Top of EXTRACTED DATA
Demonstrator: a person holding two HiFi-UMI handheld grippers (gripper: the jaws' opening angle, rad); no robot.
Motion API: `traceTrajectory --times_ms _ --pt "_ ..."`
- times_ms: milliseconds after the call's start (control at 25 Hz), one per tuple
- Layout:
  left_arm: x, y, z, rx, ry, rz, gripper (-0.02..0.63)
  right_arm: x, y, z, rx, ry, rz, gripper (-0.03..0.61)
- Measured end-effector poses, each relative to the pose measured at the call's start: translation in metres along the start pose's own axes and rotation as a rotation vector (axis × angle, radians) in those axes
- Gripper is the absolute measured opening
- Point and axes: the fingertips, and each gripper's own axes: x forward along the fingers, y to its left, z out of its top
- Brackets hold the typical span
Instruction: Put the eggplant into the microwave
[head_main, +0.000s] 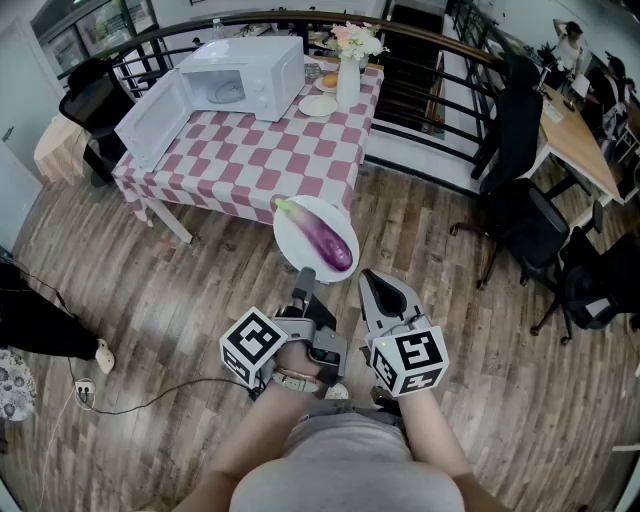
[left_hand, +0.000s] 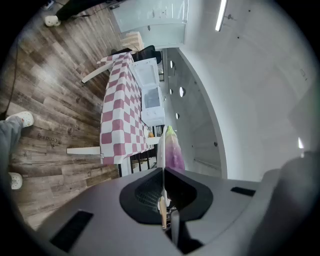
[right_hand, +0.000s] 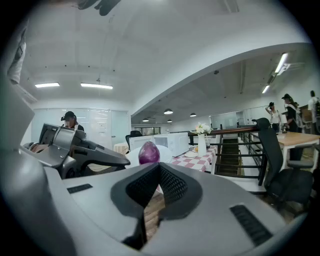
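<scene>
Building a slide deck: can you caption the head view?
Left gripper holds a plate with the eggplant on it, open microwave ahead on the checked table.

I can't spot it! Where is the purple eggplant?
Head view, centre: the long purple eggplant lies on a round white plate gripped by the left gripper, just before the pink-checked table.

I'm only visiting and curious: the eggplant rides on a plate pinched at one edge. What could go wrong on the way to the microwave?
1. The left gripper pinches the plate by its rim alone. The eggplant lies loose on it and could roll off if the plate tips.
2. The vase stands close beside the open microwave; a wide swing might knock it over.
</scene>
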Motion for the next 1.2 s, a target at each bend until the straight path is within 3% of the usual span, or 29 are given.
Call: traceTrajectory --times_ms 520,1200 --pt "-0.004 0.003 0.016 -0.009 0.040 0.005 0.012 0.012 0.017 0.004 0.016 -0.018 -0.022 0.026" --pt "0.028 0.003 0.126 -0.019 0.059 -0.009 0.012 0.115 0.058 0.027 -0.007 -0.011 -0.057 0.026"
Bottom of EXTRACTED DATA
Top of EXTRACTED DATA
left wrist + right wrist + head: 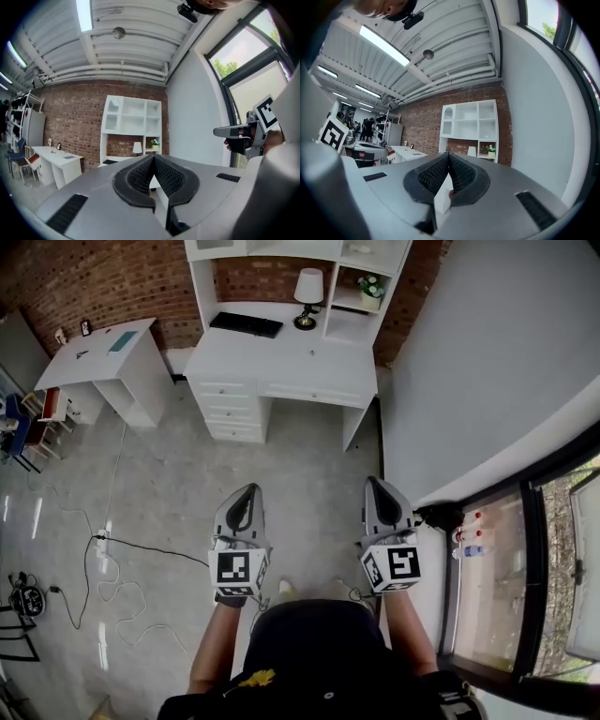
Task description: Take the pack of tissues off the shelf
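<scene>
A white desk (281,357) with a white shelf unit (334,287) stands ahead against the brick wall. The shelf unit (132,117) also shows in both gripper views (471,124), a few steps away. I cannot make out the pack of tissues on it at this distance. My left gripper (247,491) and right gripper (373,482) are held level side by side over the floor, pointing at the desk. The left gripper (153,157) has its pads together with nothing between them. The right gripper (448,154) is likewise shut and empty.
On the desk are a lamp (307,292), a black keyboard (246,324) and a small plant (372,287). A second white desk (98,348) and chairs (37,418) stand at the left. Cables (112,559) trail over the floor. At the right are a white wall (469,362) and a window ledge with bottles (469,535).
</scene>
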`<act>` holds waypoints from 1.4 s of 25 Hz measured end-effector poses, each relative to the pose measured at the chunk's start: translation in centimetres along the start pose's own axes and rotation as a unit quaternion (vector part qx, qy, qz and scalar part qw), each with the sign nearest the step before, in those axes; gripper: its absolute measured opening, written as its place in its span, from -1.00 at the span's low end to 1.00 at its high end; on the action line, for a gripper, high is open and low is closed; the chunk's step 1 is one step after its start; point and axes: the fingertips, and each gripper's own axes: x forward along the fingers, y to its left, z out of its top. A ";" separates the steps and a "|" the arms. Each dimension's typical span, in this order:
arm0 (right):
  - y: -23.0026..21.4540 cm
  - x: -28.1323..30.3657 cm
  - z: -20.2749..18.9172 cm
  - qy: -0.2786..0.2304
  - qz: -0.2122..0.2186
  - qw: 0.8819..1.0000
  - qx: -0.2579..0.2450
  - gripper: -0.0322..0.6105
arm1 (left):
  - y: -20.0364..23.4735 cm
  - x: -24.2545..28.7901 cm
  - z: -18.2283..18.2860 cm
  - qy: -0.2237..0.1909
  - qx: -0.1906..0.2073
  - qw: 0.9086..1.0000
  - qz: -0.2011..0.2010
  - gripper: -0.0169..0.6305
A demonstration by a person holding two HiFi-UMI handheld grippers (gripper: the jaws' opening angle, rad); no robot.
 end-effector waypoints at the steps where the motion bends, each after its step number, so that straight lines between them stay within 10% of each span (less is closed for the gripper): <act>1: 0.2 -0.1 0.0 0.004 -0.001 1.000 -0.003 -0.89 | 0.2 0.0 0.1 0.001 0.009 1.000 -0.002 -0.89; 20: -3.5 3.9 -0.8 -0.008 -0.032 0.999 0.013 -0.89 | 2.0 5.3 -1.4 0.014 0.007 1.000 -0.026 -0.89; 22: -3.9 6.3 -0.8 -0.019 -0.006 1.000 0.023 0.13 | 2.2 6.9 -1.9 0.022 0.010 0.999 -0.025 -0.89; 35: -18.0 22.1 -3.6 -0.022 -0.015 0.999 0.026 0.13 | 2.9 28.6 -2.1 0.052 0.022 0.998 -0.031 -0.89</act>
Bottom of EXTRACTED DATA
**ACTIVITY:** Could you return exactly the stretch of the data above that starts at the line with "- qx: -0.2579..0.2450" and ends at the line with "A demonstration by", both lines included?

**ANSWER FOR THIS EXERCISE:**
  - qx: -0.2579..0.2450
  - gripper: -0.0322..0.6105
arm1 (left):
  - y: -20.0364..23.4735 cm
  - x: -24.2545..28.7901 cm
  - z: -18.2283..18.2860 cm
  - qy: -0.2237..0.1909
  - qx: -0.1906..0.2073
  - qw: 0.9086..1.0000
  - qz: -0.2011..0.2010
  - gripper: -0.0169..0.6305
A demonstration by a person holding two HiFi-UMI handheld grippers (gripper: the jaws' opening angle, rad); no robot.

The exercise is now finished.